Showing posts with label rosemary. Show all posts
Showing posts with label rosemary. Show all posts

Tuesday, August 7, 2012

My New Herb Garden

It was a brilliant day outside today, and I spent the morning adding some slats to the fence in our front yard. Our yard abuts a parking lot so we wanted to restrict the view of it a bit more. When I was done I had lots of scraps from the cedar planking. I was wondering if I should save it when I had an idea. My herb garden (struggling in the heat and being eaten by insects) was in two 30" planters just on the ground by the front steps. I decided to use a few old 2x4s from the garage and the trimmings from the fence slats and make a kind of table for them. In part because I just bought a nail gun, and enjoy playing with my new toy! The table is 18" deep and 31" wide. I bought some cedar legs but all the rest was scrap lumber. I'm no carpenter but I'm pleased with how it turned out. Now if I can just get my cilantro to grow....


Irish Chili

Last year my wife's company (Kroger, the grocery chain) invited staff to bring in chili for the staff. It was not a "cook off" but bragging rights were definitely on the line. I wanted to do something different. I'd been toying with making Guinness ice cream and thought, how about a chili built around Guinness? A sort of "Irish" chili if you will. So here it is, my recipe for Irish Chili.





Ingredients:

1.5 pounds of pot roast or beef shoulder
1 onion, diced
2 stalks celery, chopped
4 cloves of garlic, minced
2-3 cups beef stock

1 pound starchy potatoes cut into 3/4" cubes
1/2 pound carrots, chopped
3/4 tbsp black pepper corns, freshly ground
2-3 big sprigs of rosemary
2-3 bay leaves
2 14oz cans of black beans
1/4 cup Worcestershire sauce
1 15oz can of Guinness Extra Stout
Shredded sharp cheddar cheese


Trim the beef and cut into 1" pieces. Save the trimmings. In a dutch oven put 2 tbsp vegetable oil over medium high heat. Working in batches, season and brown the meat, then put aside. Place all the trimmings back in the pot. Cook until all the fat has rendered out, about 10 min. The trimmings should be nice and crispy. Remove the scraps (if you have a dog, save them for your pooch). Put the onion, celery and carrot in the pot and cook until the onion is translucent, about 5 minutes. Add 1/3 of the can of Guinness, and 2 cups of beef stock. Bring to a boil, then turn the heat down to low. Add the beef, potatoes, black pepper, rosemary and bay leaves. Simmer for 30 minutes. Add the garlic, beans, Worcestershire and 1/3 can of Guinness. Drink the remainder of the beer. Add more beef stock if needed. Simmer for as long as you can stand it, but at least another 30 minutes. Longer is better.

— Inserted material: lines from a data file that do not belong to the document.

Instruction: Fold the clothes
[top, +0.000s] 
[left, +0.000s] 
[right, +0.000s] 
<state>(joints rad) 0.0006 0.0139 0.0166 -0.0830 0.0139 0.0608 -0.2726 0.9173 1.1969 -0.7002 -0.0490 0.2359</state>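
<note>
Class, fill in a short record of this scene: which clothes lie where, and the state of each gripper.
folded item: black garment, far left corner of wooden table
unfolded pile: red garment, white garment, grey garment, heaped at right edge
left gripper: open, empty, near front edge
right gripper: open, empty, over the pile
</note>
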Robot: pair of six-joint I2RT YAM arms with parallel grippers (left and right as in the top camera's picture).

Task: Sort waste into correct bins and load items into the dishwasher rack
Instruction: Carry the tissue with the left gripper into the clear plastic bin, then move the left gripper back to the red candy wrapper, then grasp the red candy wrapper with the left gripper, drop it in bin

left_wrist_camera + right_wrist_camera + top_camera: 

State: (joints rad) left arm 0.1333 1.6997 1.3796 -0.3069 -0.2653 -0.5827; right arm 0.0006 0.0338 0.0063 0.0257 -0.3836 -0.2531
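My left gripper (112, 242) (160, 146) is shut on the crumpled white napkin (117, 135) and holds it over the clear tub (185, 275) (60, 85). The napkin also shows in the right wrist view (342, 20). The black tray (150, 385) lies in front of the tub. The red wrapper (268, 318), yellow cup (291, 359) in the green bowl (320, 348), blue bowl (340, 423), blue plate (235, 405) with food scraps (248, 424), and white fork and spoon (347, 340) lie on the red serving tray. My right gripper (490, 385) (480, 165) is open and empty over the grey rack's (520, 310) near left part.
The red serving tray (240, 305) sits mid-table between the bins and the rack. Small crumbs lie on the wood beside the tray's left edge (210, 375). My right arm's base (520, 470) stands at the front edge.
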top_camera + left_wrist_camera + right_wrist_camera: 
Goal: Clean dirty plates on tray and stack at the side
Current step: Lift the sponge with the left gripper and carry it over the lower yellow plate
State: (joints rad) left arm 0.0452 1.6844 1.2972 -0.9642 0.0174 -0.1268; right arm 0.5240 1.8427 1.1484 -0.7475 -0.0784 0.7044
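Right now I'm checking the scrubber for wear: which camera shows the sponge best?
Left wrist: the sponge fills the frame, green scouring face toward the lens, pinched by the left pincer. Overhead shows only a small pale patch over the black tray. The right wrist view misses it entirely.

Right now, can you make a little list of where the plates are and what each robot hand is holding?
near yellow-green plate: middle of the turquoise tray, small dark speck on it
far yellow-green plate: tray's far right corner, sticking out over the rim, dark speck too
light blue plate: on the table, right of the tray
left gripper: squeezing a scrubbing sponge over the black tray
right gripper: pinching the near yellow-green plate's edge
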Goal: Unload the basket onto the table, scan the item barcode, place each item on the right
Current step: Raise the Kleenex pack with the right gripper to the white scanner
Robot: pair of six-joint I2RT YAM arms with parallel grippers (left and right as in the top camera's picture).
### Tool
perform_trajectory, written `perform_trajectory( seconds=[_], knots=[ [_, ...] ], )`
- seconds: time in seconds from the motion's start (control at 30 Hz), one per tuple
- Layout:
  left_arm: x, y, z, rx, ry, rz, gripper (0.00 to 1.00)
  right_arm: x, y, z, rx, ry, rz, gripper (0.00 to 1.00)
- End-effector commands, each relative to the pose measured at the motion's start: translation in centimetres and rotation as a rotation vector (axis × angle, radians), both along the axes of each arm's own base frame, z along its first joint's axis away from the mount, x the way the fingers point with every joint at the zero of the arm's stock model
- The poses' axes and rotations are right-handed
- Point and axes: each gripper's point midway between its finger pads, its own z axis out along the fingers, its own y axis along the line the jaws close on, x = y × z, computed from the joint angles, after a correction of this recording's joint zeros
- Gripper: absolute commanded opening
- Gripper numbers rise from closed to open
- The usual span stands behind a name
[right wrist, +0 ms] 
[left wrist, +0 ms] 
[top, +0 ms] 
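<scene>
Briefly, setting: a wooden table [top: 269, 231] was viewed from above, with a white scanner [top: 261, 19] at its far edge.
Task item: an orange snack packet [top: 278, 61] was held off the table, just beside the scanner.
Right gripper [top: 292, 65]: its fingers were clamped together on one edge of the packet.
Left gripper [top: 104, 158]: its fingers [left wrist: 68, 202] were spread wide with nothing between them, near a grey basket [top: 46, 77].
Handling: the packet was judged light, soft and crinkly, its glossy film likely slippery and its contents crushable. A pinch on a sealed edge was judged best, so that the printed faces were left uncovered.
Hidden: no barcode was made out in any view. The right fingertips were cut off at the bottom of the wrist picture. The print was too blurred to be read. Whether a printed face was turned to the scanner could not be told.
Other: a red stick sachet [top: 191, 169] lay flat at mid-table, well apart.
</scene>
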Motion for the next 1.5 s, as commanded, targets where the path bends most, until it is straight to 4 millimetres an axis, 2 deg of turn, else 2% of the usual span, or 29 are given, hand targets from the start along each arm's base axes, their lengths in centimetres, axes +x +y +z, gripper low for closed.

I like to serve it with a little shredded cheddar on top and some pan toasted bread. I put a little olive oil in a non-stick pan over medium high heat and toast the bread until golden brown and crunchy. Sprinkle the bread with a little salty before serving (I don't use much salt in general but this is one of those places where a sprinkle is critical).